**WORK REQUEST**
A complete, exact copy of the data is the required answer.

——————————

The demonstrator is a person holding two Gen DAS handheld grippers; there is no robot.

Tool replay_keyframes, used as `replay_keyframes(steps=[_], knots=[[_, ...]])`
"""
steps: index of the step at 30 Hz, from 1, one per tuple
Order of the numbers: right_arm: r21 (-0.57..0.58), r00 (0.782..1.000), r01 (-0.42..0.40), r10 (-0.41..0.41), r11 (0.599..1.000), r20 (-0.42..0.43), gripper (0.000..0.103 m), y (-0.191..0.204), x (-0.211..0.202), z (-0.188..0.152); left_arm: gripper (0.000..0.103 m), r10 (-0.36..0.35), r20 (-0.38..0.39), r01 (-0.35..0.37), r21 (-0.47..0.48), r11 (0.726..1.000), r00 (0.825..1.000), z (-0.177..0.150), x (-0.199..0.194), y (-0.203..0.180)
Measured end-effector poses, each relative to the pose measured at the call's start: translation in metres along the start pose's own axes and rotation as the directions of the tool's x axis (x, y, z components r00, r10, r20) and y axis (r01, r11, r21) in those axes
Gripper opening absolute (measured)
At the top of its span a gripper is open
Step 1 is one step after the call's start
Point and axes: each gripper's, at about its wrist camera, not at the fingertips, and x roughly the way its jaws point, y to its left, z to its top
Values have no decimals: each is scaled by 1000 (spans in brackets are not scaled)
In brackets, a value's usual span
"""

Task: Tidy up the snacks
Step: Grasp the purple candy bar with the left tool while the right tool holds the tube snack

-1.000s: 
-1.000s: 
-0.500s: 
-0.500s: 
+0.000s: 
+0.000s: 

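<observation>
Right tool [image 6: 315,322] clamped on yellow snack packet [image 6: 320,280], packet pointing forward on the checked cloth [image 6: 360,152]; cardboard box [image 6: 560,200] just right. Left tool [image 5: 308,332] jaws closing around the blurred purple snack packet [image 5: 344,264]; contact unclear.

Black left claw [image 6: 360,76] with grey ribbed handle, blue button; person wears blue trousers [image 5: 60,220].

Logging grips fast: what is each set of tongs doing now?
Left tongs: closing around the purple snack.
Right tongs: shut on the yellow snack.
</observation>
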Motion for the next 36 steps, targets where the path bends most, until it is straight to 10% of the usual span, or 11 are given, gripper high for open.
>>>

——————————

**RESULT BELOW**
The demonstrator is a person holding two Gen DAS handheld grippers; there is no robot.

Tool replay_keyframes, used as `replay_keyframes(steps=[_], knots=[[_, ...]])`
"""
steps: index of the step at 30 Hz, from 1, one per tuple
Order of the numbers: right_arm: r21 (-0.57..0.58), r00 (0.782..1.000), r01 (-0.42..0.40), r10 (-0.41..0.41), r11 (0.599..1.000), r20 (-0.42..0.43), gripper (0.000..0.103 m), y (-0.191..0.204), x (-0.211..0.202), z (-0.188..0.152); left_arm: gripper (0.000..0.103 m), r10 (-0.36..0.35), r20 (-0.38..0.39), r01 (-0.35..0.37), r21 (-0.47..0.48), r11 (0.726..1.000), r00 (0.825..1.000), z (-0.177..0.150), x (-0.199..0.194), y (-0.203..0.180)
Measured end-effector poses, each relative to the pose measured at the call's start: translation in metres along the start pose's own axes and rotation as the directions of the tool's x axis (x, y, z components r00, r10, r20) and y axis (r01, r11, r21) in those axes
Gripper opening absolute (measured)
At the top of its span a gripper is open
Step 1 is one step after the call's start
Point and axes: each gripper's, at about its wrist camera, not at the fingertips, and x roughly the way its jaws point, y to its left, z to its top
Values have no decimals: each is scaled by 1000 (spans in brackets are not scaled)
In brackets, a value's usual span
"""

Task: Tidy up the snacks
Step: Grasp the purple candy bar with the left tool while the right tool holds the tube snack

-1.000s: 
-1.000s: 
-0.500s: 
-0.500s: 
+0.000s: 
+0.000s: 

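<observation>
Right tool [image 6: 315,322] clamped on yellow snack packet [image 6: 320,280], packet pointing forward on the checked cloth [image 6: 360,152]; cardboard box [image 6: 560,200] just right. Left tool [image 5: 308,332] jaws closing around the blurred purple snack packet [image 5: 344,264]; contact unclear.

Black left claw [image 6: 360,76] with grey ribbed handle, blue button; person wears blue trousers [image 5: 60,220].

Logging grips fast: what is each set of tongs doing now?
Left tongs: closing around the purple snack.
Right tongs: shut on the yellow snack.
</observation>
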Motion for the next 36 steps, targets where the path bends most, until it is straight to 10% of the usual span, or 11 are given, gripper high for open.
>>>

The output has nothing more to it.